Return the lines exactly as they stand, from the first of the material through the line containing "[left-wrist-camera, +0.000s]".

#### [DATA EXTRACT]

.....

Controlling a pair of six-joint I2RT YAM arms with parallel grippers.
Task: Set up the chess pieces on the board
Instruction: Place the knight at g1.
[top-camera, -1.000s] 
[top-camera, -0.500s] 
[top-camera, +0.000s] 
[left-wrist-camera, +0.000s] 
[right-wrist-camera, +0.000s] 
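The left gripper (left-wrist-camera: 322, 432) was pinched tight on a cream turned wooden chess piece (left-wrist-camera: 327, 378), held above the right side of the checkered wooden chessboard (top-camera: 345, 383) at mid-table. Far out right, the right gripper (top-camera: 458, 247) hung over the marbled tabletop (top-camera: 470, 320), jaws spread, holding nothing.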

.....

#### [TASK ANSWER]
Controlling a pair of six-joint I2RT YAM arms with parallel grippers.
Task: Set up the chess pieces on the board
Instruction: Place the knight at g1.
[top-camera, -1.000s] 
[top-camera, -0.500s] 
[top-camera, +0.000s] 
[left-wrist-camera, +0.000s] 

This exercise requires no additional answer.